Cansada e sentindo-se culpada por ter dormido no chão, onde havia se sentado só para descansar as pernas antes de tomar banho, espera mais cinco minutos até que a máquina termine sua tarefa, enquanto esteriliza seu tênis usado naquele dia.

Terminado, pendura a roupa no varal e vai para o banheiro onde, cansada, se senta no vaso onde fica olhando para o nada, procesando a correria do dia, sem saber ainda se vai dormir no quarto ou se vai dormir na sala mais uma vez.

Já faz uns cinco dias que ela tem essa dúvida, pois, por mais higienizadas as coisas estejam, ela nunca consegue saber ao certo se pode ter se contaminado naquele dia ou não. E aquele dia foi especificamente difícil.

Repassa, então, cada detalhe do dia... aquele momento que segurou o suporte de soro para os técnicos da ambulância quando a maca quase caiu no chão, aquela hora que segurou aquele bebê enquanto a mãe era levada para a UTI, aquele momento em que aquela senhorinha de 90 anos segurou na sua mão por uns cinco minutos, que pareceram meia hora, para que ela rezasse com ela e quando ela ajudou a lavar o corpo daquele bonitão, que a havia cantado no dia anterior chamando-a de “Enfermeira superstar”, para mandar o seu corpo para o necrotério.

Todo dia fazia essa higienização mental depois da higienização física, pois sabia que precisava ficar atenta a mínimos detalhes, não só pela sua saúde, de seu marido que ronca sonoramente no quarto ou de seu filho de sete anos, que ela não abraça já tem uns três dias, mas do mundo à sua volta, pois sabe que o que sai dela vai para o mundo e daí vai para outros e para outros até que, mais cedo ou mais tarde, volta para dela.

Toma o banho, coloca um pijama que já deixa na gaveta do banheiro e, apesar de não ter conseguido se lembrar de nada naquele dia que pudesse acender o alarme, sabia que tinha um mundo de possibilidades de contaminações invisíveis à sua volta e decide, mais uma vez, se deitar na sala.

Com a cabeça em alta rotatividade, liga a TV para chamar o sono e tenta, desesperada, achar um canal que não esteja falando de morte, mas tudo o que encontra são evangélicos pedindo uma parcela dos 600 reais do povo para seus bolsos, TV escola ensinando a fazer máscaras, canal do boi mostrando vaqueiros com máscaras de couro e telejornais com gráficos e índices cada vez mais apavorantes.

Muda de canal aleatoriamente, já que não tem TV a cabo, e acaba parando finalmente em um telejornal que mostra Bolsonaro se divertindo passeando de Jet ski. Por um momento acha que é uma matéria antiga, pois um presidente não iria brincar enquanto o país passa pela pior crise de sua história, mas percebe que a matéria é atual, daquele mesmo dia.

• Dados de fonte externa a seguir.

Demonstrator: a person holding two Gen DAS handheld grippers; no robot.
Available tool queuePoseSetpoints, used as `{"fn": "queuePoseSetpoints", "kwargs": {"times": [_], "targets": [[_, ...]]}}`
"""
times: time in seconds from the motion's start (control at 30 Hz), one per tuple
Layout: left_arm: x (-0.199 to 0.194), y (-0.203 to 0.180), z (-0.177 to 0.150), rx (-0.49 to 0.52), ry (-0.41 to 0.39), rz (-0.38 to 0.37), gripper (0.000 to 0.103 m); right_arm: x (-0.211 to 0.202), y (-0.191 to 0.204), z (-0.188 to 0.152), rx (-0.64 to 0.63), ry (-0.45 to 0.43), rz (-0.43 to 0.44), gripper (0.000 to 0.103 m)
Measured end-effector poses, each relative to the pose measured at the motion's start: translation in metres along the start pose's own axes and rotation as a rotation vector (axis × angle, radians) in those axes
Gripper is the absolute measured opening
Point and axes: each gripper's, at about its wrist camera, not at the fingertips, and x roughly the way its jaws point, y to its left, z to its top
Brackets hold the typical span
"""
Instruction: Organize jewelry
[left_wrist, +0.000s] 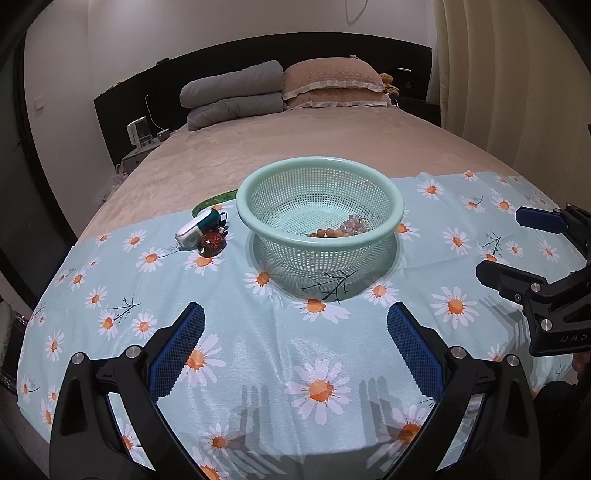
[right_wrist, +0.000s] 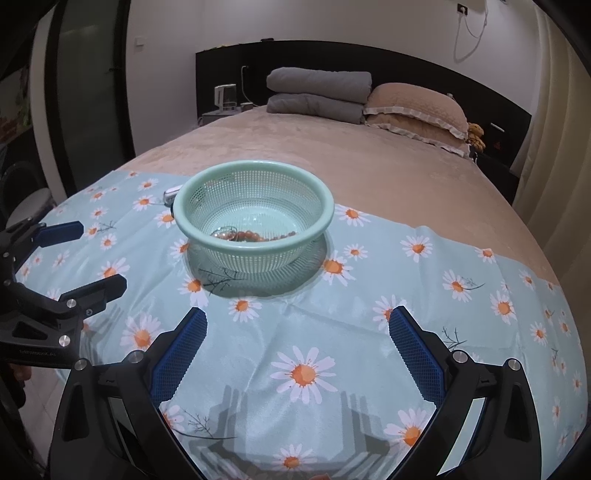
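Note:
A mint green plastic basket (left_wrist: 384, 199) stands on a daisy-print cloth (left_wrist: 295, 350) on the bed; it also shows in the right wrist view (right_wrist: 317, 199). Bead bracelets (left_wrist: 343, 228) lie inside it, also visible from the right (right_wrist: 255, 235). Left of the basket lie a white and teal piece (left_wrist: 195, 228), a dark red bead bracelet (left_wrist: 211, 243) and a green bangle (left_wrist: 214, 201). My left gripper (left_wrist: 295, 332) is open and empty in front of the basket. My right gripper (right_wrist: 297, 334) is open and empty, also short of the basket.
The cloth (right_wrist: 369, 332) covers the near end of a beige bed (left_wrist: 295, 140). Folded grey blankets (left_wrist: 232, 94) and beige pillows (left_wrist: 332, 83) lie at the headboard. A nightstand with a small appliance (left_wrist: 137, 131) stands at the left. Curtains (left_wrist: 517, 74) hang on the right.

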Motion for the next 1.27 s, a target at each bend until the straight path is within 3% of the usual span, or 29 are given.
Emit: {"fn": "queuePoseSetpoints", "kwargs": {"times": [0.8, 1.27], "targets": [[-0.006, -0.008, 0.002, 0.030, -0.005, 0.002, 0.097, -0.005, -0.015, -0.003, 0.051, 0.005, -0.010, 0.095], [-0.005, -0.001, 0.005, -0.030, 0.011, 0.008, 0.097, -0.005, -0.014, -0.005, 0.045, 0.010, -0.001, 0.095]]}}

Aumenta o volume no exato momento em que ele encosta o Jet ski perto de uma lancha em que algumas pessoas fazem um churrasco e fala para eles que não adianta mesmo fazer nada, pois 70% da população vai se infectar de qualquer jeito.

Irritada, desliga a televisão e fica ali parada, olhando para a tela. Se sente uma imbecil, uma iludida, se matando e colocando em risco sua vida e de sua família, na ilusão de que está realmente fazendo alguma coisa de relevante, enquanto o presidente se diverte, reclamando que tudo o que ela está fazendo é inútil.

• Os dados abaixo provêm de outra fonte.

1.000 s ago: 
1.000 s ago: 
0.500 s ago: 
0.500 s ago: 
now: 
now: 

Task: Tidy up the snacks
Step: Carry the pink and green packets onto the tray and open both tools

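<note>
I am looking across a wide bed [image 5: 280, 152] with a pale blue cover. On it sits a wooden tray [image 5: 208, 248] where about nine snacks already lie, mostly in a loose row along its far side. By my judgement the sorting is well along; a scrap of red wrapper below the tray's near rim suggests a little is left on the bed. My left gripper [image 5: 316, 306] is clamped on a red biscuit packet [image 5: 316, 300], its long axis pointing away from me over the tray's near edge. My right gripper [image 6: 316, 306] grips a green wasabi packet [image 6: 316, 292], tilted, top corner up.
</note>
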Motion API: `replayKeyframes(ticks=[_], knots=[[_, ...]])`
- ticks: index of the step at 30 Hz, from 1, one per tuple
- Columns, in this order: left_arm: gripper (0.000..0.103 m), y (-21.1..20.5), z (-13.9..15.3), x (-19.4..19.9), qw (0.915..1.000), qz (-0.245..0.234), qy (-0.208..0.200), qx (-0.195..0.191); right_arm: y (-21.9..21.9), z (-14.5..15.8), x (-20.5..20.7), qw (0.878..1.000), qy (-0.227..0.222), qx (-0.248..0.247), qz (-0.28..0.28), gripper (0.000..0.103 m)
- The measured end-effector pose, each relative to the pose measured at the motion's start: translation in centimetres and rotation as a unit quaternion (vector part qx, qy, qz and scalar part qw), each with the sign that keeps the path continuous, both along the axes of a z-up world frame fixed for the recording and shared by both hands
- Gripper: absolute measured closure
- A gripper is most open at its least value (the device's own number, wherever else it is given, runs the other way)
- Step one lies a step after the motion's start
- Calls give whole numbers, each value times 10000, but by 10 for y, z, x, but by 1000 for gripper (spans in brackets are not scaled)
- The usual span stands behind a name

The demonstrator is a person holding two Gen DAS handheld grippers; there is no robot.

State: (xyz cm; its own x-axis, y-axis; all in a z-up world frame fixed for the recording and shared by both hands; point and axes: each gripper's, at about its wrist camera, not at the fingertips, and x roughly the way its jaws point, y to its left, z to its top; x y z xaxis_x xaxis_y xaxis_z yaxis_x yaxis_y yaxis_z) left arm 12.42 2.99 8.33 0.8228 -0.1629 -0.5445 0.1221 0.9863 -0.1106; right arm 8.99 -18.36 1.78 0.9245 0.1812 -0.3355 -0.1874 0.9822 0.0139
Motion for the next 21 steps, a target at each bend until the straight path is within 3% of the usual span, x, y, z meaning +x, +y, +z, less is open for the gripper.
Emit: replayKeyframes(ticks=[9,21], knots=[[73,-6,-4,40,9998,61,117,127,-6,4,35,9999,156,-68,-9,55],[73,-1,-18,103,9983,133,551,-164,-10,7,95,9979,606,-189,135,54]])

Irritada, desliga também o celular, decidida a largar tudo definitivamente e simplesmente cuidar de sua família, que é o que realmente importa prá ela. Resolve que não vai mais cobrir plantão de ninguém e que vai dormir amanhã o dia inteiro.

Joga o celular no chão, e se vira para o canto para tentar dormir, mas antes mesmo que começasse a cochilar, pega novamente o celular e o liga, colocando-o sobre a mesa de centro da sala. Se vira novamente para o canto para tentar dormir, mas tão logo se cobre novamente o telefone toca e ela, sem pestanejar, atende.

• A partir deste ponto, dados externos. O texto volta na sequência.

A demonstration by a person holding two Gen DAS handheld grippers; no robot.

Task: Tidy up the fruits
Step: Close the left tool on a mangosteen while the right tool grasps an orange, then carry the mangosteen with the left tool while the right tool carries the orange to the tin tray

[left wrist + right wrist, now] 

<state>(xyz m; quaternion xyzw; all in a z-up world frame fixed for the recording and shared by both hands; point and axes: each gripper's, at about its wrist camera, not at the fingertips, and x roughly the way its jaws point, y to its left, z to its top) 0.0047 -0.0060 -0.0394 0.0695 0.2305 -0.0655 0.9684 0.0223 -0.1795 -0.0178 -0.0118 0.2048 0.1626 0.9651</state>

- Silvinha? E aí, saiu o resultado? Não, tava acordada ainda. Sério? Sim, claro. Mas você tá bem? Tá bom, chego lá em vinte minutos. Vai descansar.

Se levanta correndo, entra no quarto e em cinco minutos já sai pronta. Pega atrás da porta da sala, em uma espécie de varal cheio de máscaras, uma máscara com a bandeira do Brasil, que o seu marido havia ganhado na manifestação de Bolsonaro, e sai batendo a porta. Volta, no entanto, joga a máscara no chão e pega uma máscara branca e sai novamente.

- 70 % é o tamanho do seu cérebro, seu assassino! – Grita enquanto bate a porta irritada.